One of the UK’s largest hedge funds is making a strategic push into investment in renewables, and is set to launch its clean energy fund towards the end of this year.
Lansdowne Partners will launch the dedicated fund in the fourth quarter, in response to customer interest in socially responsible investment and what they say is an undervalued sector.
The FT reports that the company will buy long positions in companies that manufacture equipment used to generate clean energy, providers of new energy technology and other operators in the renewables sector.
While several private equity firms, including Carlyle and KKR, are also making a push into the renewables sector, few hedge funds have strategies that focus solely on the industry.
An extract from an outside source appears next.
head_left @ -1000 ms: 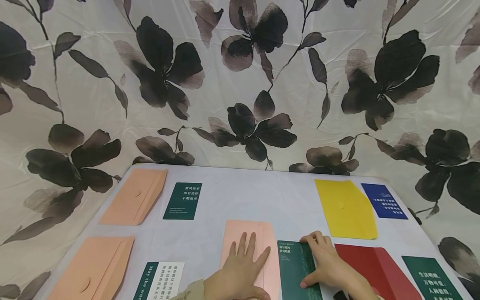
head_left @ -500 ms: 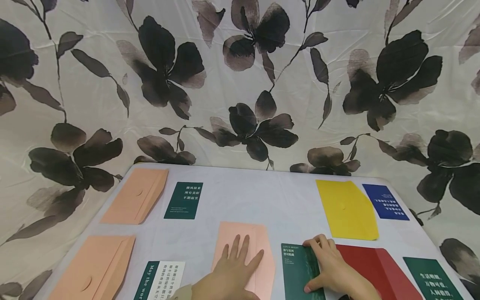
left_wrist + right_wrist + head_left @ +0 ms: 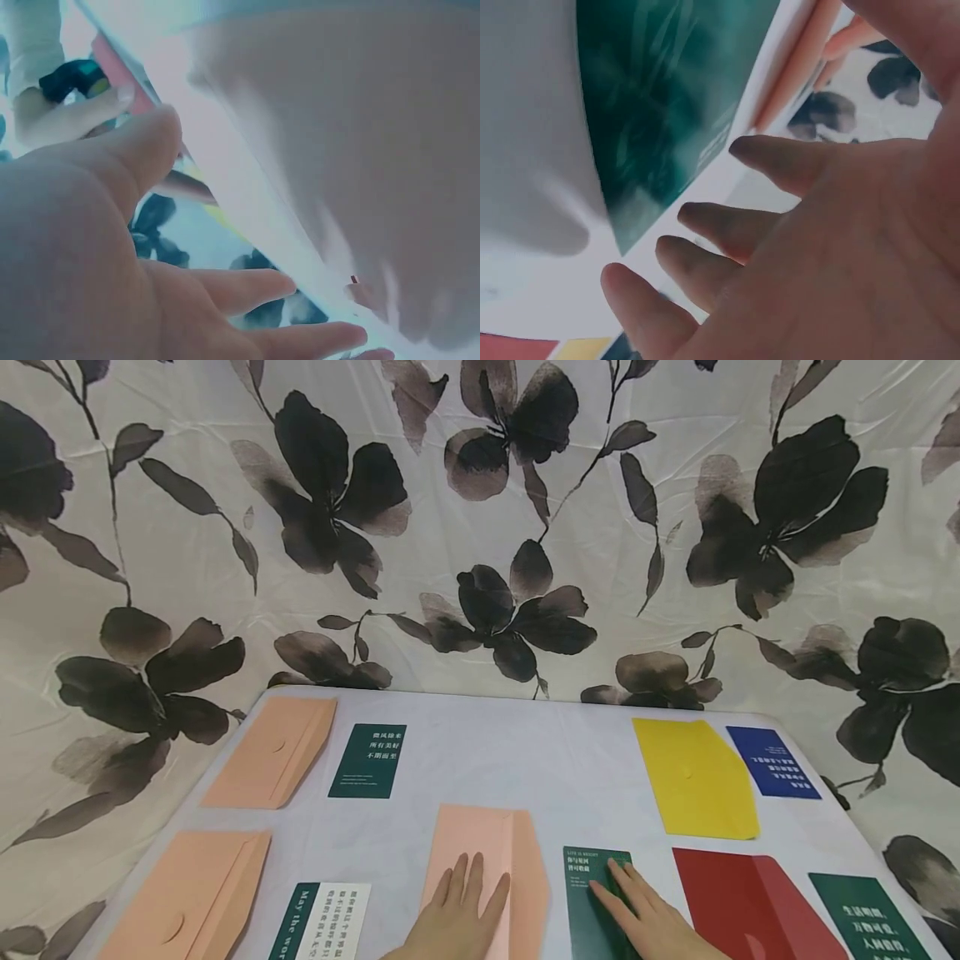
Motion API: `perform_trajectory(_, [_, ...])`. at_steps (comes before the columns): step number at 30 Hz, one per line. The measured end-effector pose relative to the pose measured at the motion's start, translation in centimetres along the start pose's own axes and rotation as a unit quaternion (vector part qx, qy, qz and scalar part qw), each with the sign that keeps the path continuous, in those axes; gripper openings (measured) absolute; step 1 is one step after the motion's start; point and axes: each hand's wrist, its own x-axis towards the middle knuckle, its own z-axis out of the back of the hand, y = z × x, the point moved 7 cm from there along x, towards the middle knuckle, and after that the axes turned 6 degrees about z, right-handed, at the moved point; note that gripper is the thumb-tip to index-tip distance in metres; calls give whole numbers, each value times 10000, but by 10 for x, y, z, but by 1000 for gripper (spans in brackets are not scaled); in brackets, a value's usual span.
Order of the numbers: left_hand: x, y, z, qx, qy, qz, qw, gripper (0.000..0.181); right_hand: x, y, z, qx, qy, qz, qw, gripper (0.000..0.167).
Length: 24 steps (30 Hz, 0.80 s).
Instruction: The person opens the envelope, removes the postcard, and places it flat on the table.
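Note:
Near the front middle of the table, my left hand (image 3: 461,914) lies with straight, spread fingers on a pale pink envelope (image 3: 480,839). The envelope's darker flap (image 3: 530,877) points right. Beside it, a gap apart, is a dark green card (image 3: 585,881) with white print at its top. My right hand (image 3: 648,914) reaches over this card from the right, fingers extended on or just above it. In the right wrist view the green card (image 3: 667,82) shows beyond the fingertips of the right hand (image 3: 817,247). The left wrist view shows the left hand (image 3: 112,247) palm-side, its fingers apart.
Two peach envelopes (image 3: 266,752) lie at left, beside a green card (image 3: 367,760) and a green-and-white card (image 3: 322,918). At right are a yellow envelope (image 3: 693,777), a blue card (image 3: 774,762), a red envelope (image 3: 727,893) and another green card (image 3: 870,914).
The pink envelope has shifted left, away from the green card, and its flap looks darker. My right hand has released the card's edge and straightened its fingers. My left hand has slid nearer me.

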Motion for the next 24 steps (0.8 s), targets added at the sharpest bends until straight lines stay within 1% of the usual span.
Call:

Global clean energy investment has risen steadily over the past decade, from $62bn in 2004 to a record $329bn last year, according to the Bloomberg New Energy Finance research group.
The global climate change accord struck in Paris in December has bolstered the renewable energy sector, as have falls in the costs of solar panels and other green power generation equipment.
The Lansdowne Clean Energy Fund will be a long-only equity product investing in clean generation equipment, new energy technologies, electricals, renewables operators, electrical infrastructure and power generators. The fund will only apply to companies that are on a sustainable development path from an environmental perspective.
The new fund is a natural extension of the Lansdowne Energy Dynamics Fund, which was launched by Lansdowne in January 2015.
The Lansdowne Energy Dynamics Fund returned 14.8 per cent and had a cumulative return of 8.1 per cent since its launch in January 2015.
The newly-launched Clean Energy Fund is set to focus on mature companies and complemented with next generation growth companies. It will invest predominantly in developed markets, with the scope to invest in Asia and Emerging Markets if the right opportunities present themselves.